The will to fight isn't gone from the youth. But the drive to fight pointless, blood-soaked wars that solve little, change nothing, destroy everything, that drive is not only gone, but it seems it will now be impossible to motivate it, or reinstate it.
The youth of our world want to fight. They want to fight for their future, but they don't want to fight each other.
At least, they don't want to fight outside of the online world. There are a million battles underway tonight in the gaming worlds of another reality, but the bodies from those wars are not piling up in the streets of our real world, and most of the hatred is short-lived and is disguised admiration for the skill of their online enemies.
This weird and wonderful, strange and beautiful world.
A cure for AIDS is close, a couple of Irishmen claim to have created a viable source of 'free energy'. Spectacular advances in stem cell research seem to herald a day close to hand when medical miracles will flow like rivers.
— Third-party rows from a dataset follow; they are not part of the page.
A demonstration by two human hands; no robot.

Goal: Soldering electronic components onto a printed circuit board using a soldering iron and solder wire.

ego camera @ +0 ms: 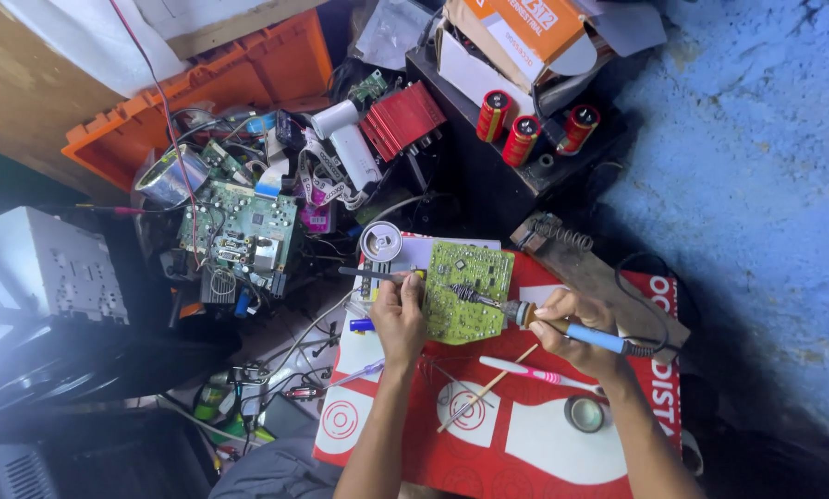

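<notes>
Fingers of right hand (576, 323) clenched round blue-handled soldering iron (562, 325), left hand (399, 314) apparently pinching tweezers (368, 273), green circuit board (465, 288).

both forearms forward, left hand (399, 317) and right hand (576, 328) curled, fingers closed

Green circuit board (465, 288) flat on red cardboard, blue-handled soldering iron (562, 326) tip touching
</notes>
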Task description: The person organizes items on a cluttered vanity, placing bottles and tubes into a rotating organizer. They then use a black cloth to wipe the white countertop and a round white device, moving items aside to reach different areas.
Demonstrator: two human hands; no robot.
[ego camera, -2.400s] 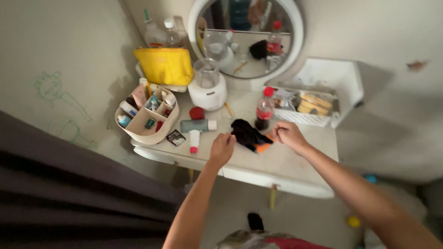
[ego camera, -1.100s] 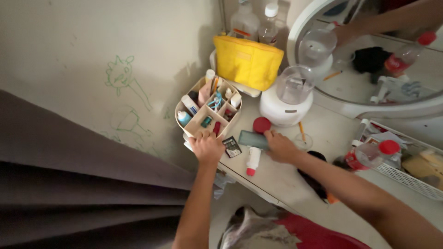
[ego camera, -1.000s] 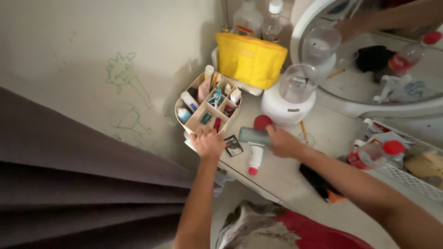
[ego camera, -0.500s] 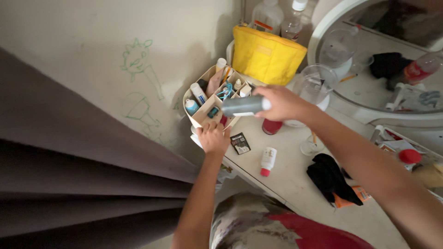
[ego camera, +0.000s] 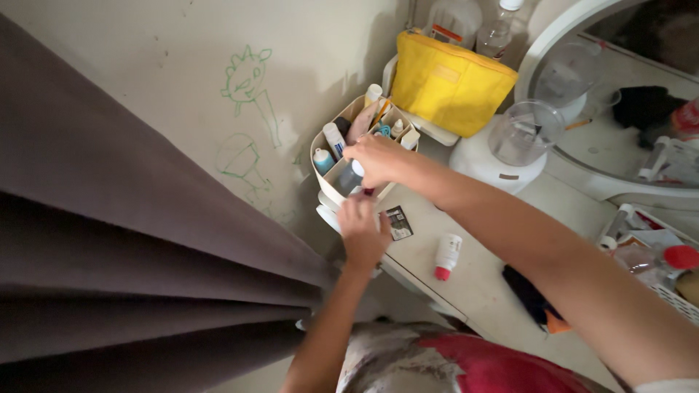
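Observation:
A beige desk organizer (ego camera: 326, 191) with several compartments stands at the table's left corner, filled with small tubes and bottles. My right hand (ego camera: 375, 158) is over it, gripping a grey-green tube with a white cap (ego camera: 351, 177) that points down into a front compartment. My left hand (ego camera: 362, 229) rests against the organizer's front rim, fingers curled on it. A small dark card-like packet (ego camera: 398, 222) lies on the table just right of my left hand. A white bottle with a red cap (ego camera: 445, 256) lies on its side farther right.
A yellow pouch (ego camera: 451, 82) sits behind the organizer, with clear bottles (ego camera: 499, 29) behind it. A white appliance with a clear jar (ego camera: 510, 148) stands before a round mirror (ego camera: 641, 116). Black cloth (ego camera: 531, 300) lies near the table's front edge. A dark curtain (ego camera: 109, 255) fills the left.
My right hand picked the grey-green tube up off the table, carried it left over the organizer and lowered it into a compartment. My left hand stayed on the organizer's front.

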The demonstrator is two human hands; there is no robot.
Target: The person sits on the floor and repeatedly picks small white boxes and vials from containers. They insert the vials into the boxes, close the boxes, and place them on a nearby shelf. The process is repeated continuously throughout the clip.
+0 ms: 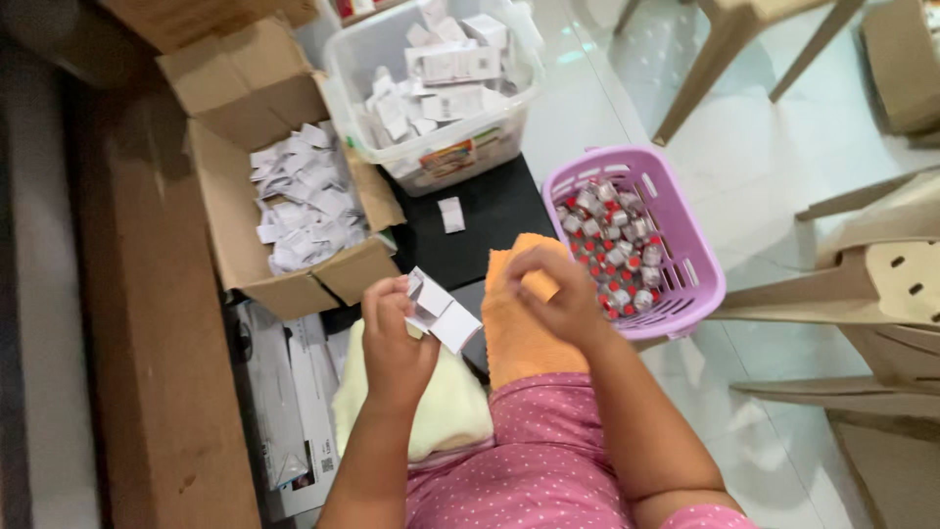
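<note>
Left hand (395, 338) clamped on a small white carton (439, 309), flaps open, thumb and fingers pinched around its left end, the box tilted and jutting toward the right hand. Right hand (553, 289) just beside it, fingers curled together over an orange cloth (514, 338); whether anything small sits inside that grip, cannot tell. Orange cloth draped over the lap next to a pale yellow cloth (446, 407), both lying above a pink dotted garment (548, 460). Ahead of the hands, a black mat (490, 220) with one small white folded packet (451, 214) near its middle. At the mat's right edge, a lilac slotted basket (685, 250) filled with small glass vials with red caps (612, 245). At the mat's far edge, a clear plastic tub (431, 147) heaped with white cartons, a colourful rectangular label on its front wall. At the left edge, an open brown cardboard box (294, 279) holding loose white folded leaflets (299, 201). Beige plastic chairs (881, 284) standing well apart on the pale tiled floor to the right.
</note>
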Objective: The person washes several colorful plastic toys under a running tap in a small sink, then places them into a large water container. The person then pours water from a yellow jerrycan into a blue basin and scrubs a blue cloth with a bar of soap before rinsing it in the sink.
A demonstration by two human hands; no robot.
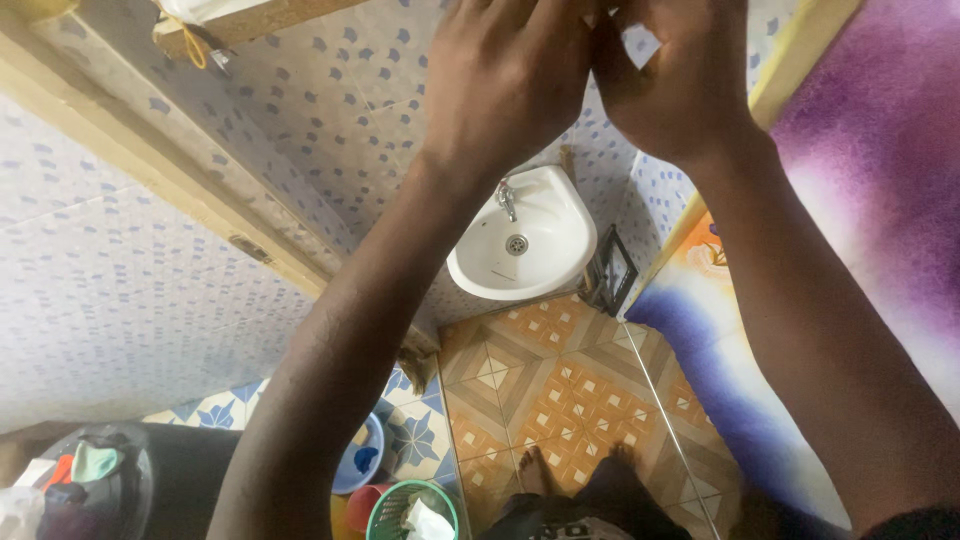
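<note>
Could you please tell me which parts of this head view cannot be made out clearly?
- Fingertips of the left hand and right hand: cut off by the top edge, so neither grip can be told.
- The pale thing between the hands: mostly hidden by them.
- Contents of the green basket: cut by the bottom edge.
- The dark framed item beside the white sink: too small to identify.

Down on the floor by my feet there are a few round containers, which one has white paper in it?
The green basket with slatted sides. The blue bowl beside it holds something blue, and the red cup between them shows no paper.
</note>
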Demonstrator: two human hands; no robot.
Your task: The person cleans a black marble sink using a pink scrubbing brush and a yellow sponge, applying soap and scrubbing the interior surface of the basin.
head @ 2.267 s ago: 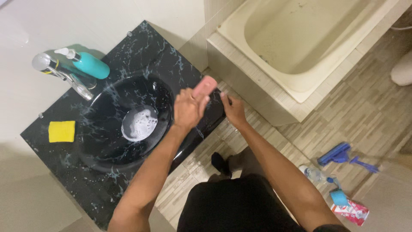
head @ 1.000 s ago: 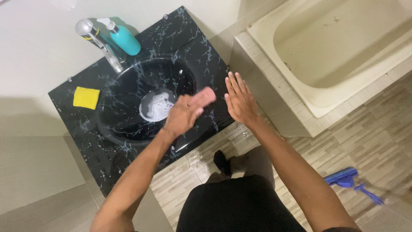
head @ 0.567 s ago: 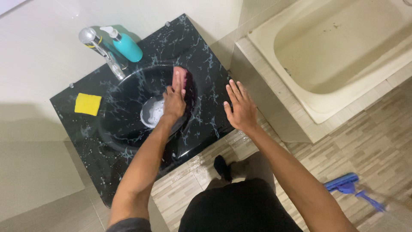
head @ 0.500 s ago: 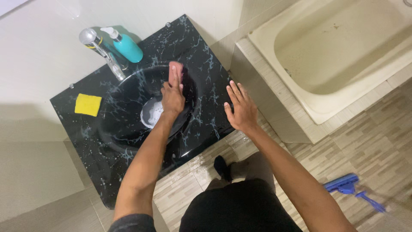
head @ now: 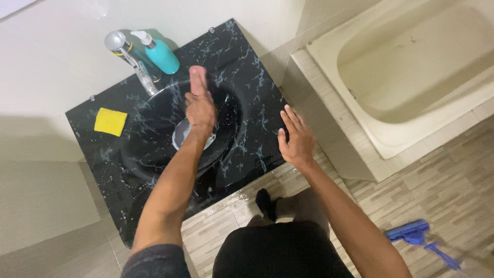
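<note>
Pink sponge point(head: 197, 78) lies pressed under the closed left hand point(head: 199, 109) at the black basin's point(head: 154, 149) twelve-o'clock rim, long axis running twelve to six, while the open right hand point(head: 297, 140) rests flat on the surface point(head: 247, 56) at four o'clock.

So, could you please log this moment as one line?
left hand: holds pink sponge in black basin | right hand: flat on countertop edge

A pink sponge point(head: 197, 78) lies against the black, white-veined basin point(head: 154, 134); yellow pad point(head: 110, 122), teal bottle point(head: 163, 55), blue squeegee point(head: 411, 231).
</note>
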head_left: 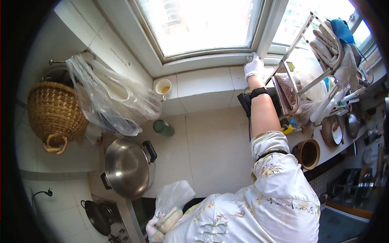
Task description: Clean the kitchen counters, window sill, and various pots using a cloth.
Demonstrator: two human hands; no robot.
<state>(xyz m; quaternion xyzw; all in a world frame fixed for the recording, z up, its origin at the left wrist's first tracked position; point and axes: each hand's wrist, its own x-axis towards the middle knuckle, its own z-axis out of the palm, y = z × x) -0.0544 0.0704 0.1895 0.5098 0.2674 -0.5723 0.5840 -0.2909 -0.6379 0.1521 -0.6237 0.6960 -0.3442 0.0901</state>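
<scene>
My right hand (254,67), in a white glove, reaches far forward to the bottom corner of the window frame (209,59); its fingers touch the frame there, and whether they grip anything is hidden. At the bottom left, my left hand (152,227), also gloved, is shut on a folded pale cloth (169,219) with green lines. A clear plastic bag (174,194) rises from the same hand. A white cup (163,87) with some yellowish liquid stands on the tiled ledge, left of my right hand.
A steel pot (127,168) and a green jar (164,128) stand on the counter (212,152). Plastic bags (112,91) and a woven basket (57,112) hang at left. A metal rack (313,85) with cloths is close by my right arm; a brown pot (306,154) is below it.
</scene>
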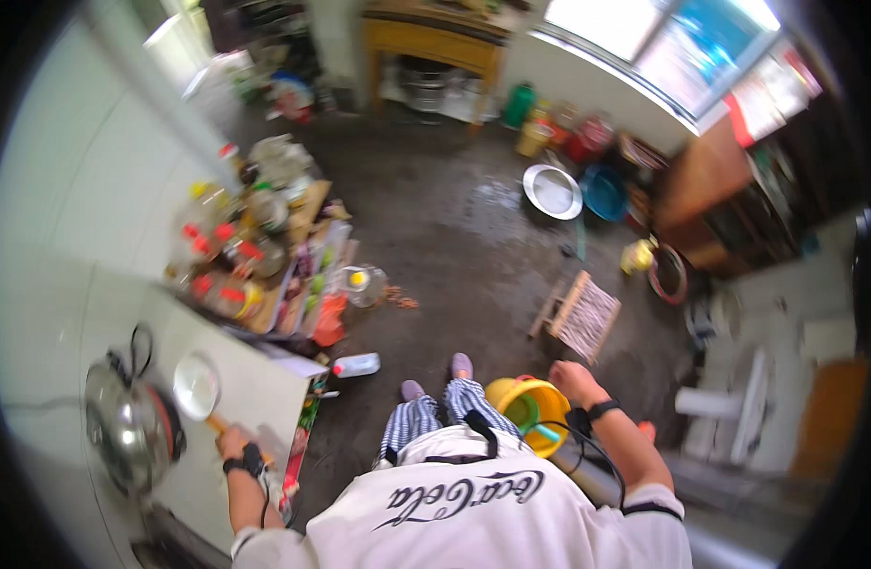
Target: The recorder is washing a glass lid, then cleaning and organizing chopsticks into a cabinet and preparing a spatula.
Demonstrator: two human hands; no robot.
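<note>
At the left, my left hand (230, 442) is closed around the wooden handle of a small white pan (197, 386). The pan is over a pale countertop (243, 355), beside a shiny metal electric cooker (126, 419). My right hand (577, 384) is at the right, fingers curled, and no object shows in it. It overlaps the rim of a yellow bucket (552, 405) in view; whether it touches the rim cannot be told. Inside the bucket is a green scoop (524, 411) with a turquoise handle (547, 431).
Left of my feet are a plastic bottle (357, 365) and a rack with several red-capped bottles (243, 249). Ahead stands a low woven-top stool (586, 316). A white basin (552, 192) and a blue basin (604, 192) are near the window wall. A wire runs along my right arm.
</note>
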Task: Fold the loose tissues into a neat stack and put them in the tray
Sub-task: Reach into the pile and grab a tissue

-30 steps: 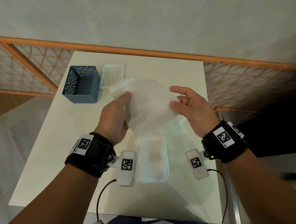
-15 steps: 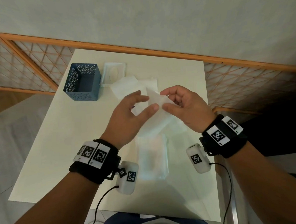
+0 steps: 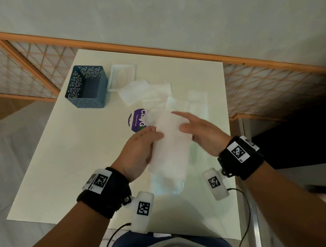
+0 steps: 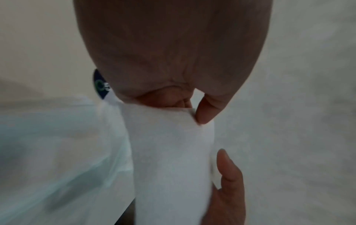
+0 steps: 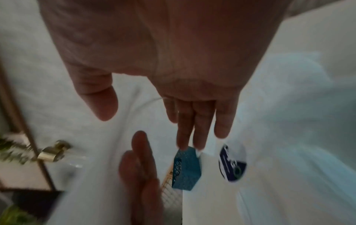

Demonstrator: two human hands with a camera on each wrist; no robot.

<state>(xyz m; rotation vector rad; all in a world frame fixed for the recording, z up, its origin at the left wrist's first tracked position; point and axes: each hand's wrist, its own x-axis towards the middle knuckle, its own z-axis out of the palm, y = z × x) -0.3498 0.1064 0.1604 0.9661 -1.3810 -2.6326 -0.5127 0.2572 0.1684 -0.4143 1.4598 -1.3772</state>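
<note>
**Tissue folded between both hands**

Tissue [image 3: 169, 144] is held as a long folded strip above the counter [image 3: 65, 158], over a clear tray [image 3: 168, 188]. At far left a blue perforated box [image 3: 87, 88] is seen. The strip's left edge is pinched by the left hand [image 3: 139, 153]; the right hand [image 3: 203, 134] is spread, fingers straight against its right edge. Loose tissues [image 3: 137, 90] lie beyond.

left hand [image 3: 139, 149] fingers curled, pinching; right hand [image 3: 201, 132] fingers straight.
</note>
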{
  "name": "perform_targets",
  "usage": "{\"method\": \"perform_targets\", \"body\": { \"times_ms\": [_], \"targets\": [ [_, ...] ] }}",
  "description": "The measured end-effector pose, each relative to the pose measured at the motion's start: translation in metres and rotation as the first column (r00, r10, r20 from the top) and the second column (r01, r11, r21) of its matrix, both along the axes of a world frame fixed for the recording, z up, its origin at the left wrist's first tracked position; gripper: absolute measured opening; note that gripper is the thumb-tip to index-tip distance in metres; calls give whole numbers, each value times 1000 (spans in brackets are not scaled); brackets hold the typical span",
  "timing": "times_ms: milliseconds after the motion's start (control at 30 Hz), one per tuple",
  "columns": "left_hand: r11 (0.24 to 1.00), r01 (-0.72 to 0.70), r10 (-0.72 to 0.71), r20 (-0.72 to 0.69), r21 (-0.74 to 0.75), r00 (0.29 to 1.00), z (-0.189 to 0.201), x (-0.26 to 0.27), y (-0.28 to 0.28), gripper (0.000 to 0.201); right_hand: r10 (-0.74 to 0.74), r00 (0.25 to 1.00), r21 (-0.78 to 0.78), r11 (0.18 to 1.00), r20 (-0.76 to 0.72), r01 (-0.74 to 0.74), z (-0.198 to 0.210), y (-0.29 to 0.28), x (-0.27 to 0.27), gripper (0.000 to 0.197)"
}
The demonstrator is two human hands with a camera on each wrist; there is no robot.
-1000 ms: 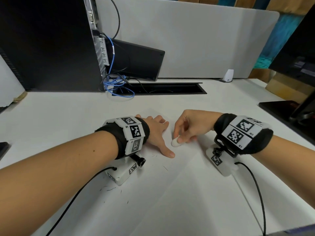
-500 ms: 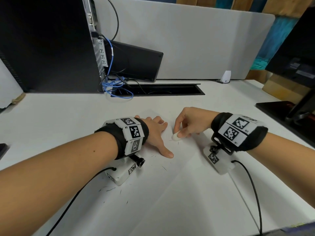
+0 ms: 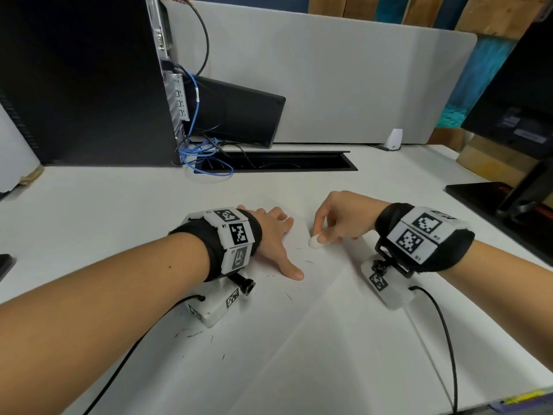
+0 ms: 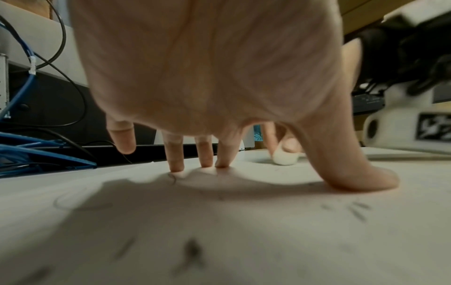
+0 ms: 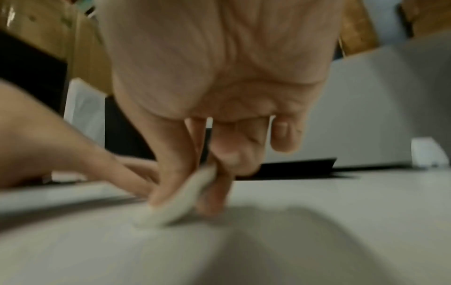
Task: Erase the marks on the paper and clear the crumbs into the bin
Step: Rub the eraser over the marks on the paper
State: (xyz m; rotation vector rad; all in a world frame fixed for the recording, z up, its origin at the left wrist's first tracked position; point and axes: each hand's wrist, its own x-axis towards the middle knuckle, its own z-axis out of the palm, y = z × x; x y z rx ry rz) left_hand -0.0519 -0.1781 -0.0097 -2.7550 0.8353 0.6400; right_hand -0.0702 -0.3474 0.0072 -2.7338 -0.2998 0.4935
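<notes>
Pinched in her right hand [image 3: 338, 218], the eraser [image 3: 314, 242] touched the paper [image 3: 299, 339]; left hand [image 3: 273, 235] pressed flat, holding nothing; short, light strokes seemed wisest

right hand [image 3: 341, 218] with eraser [image 3: 314, 242] slid up and right in frame, away from left thumb; a few new dark crumbs [image 3: 308, 261] show where it rubbed

White desk [image 3: 89, 223]: sheet of paper [image 3: 299, 339] lies flat at front centre, dark crumbs [image 3: 191, 333] scattered on it. Black computer tower [image 3: 83, 85] stands rear left, blue cables [image 3: 206, 163] beside it. Monitor base [image 3: 478, 193] sits right.
</notes>
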Motion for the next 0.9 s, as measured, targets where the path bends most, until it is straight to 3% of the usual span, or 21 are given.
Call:
{"method": "perform_targets", "body": {
  "times_ms": [167, 300, 467, 700, 833, 900],
  "targets": [
    [1000, -1, 1, -1, 2, 1000, 1, 0, 0, 113, 29, 998, -25, 999, -56, -30, 1, -5, -2, 10],
    [1000, 4, -4, -12, -15, 1000, 2, 0, 1, 111, -93, 986, -55, 993, 138, 101, 4, -15, 9, 10],
    [995, -21, 15, -62, -97, 998, 2, 7, 9, 109, -55, 994, 87, 995, 97, 47, 8, -5, 17, 13],
    [996, -33, 31, -27, -77, 999, 3, 6, 9, 109, 65, 993, 82, 995, -97, -57, -1, 5, 14, 13],
    [997, -37, 35, -29, -72, 999, 3, 6, 9, 109, 25, 1000, 49, 998, 15, -26, 0, 5, 17, 13],
    [997, -40, 39, -24, -65, 999, 2, 7, 9, 109, 91, 993, 40, 995, -81, -88, 4, 10, 13, 12]
  ]
}}
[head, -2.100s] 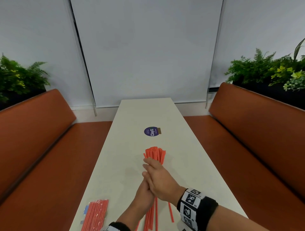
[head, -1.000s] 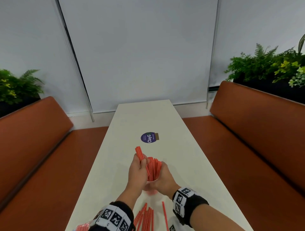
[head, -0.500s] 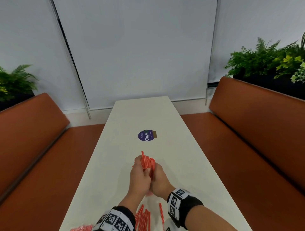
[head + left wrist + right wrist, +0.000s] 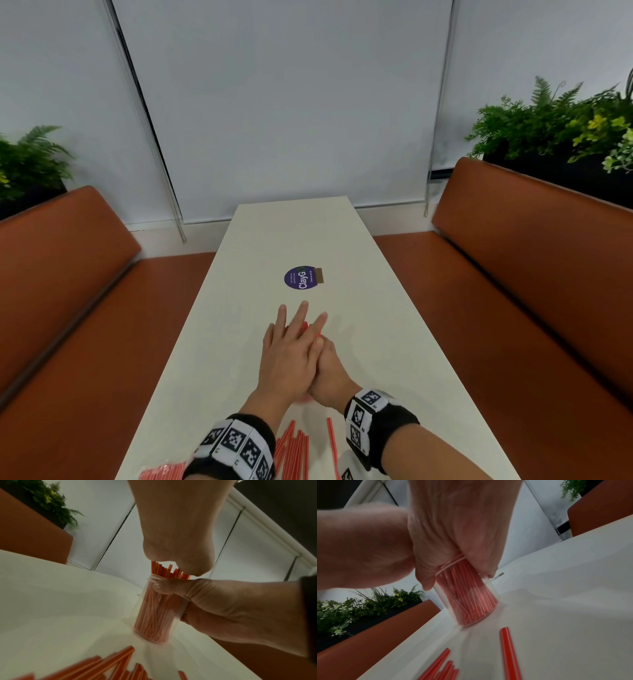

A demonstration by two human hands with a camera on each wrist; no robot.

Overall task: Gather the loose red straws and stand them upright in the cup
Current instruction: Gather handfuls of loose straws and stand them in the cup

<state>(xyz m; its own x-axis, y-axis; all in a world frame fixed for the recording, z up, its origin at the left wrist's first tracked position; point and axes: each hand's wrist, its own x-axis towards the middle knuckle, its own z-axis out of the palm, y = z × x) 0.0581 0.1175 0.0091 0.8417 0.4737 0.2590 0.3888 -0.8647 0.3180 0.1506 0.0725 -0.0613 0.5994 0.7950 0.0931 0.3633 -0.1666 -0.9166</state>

We've lost a planet in Pluto for now, but a revolt of astronomers grows quickly.
So much news, and it's wonderful to find that so much of it is good news.
We'll have to remember to try and detail Your New Reality with as much good news as the bad.
That should be a nice change for all of us and make this gig more interesting, more challenging and far more fun.
The ramble-babble, of the sort you have just waded through, will no doubt remain. The brain is clearer, for now, but it's still wired the same way.
A slew of catch-up headlines and new links and fresh thinks to follow in the next few days.
We welcome you all back and thank you for your patience.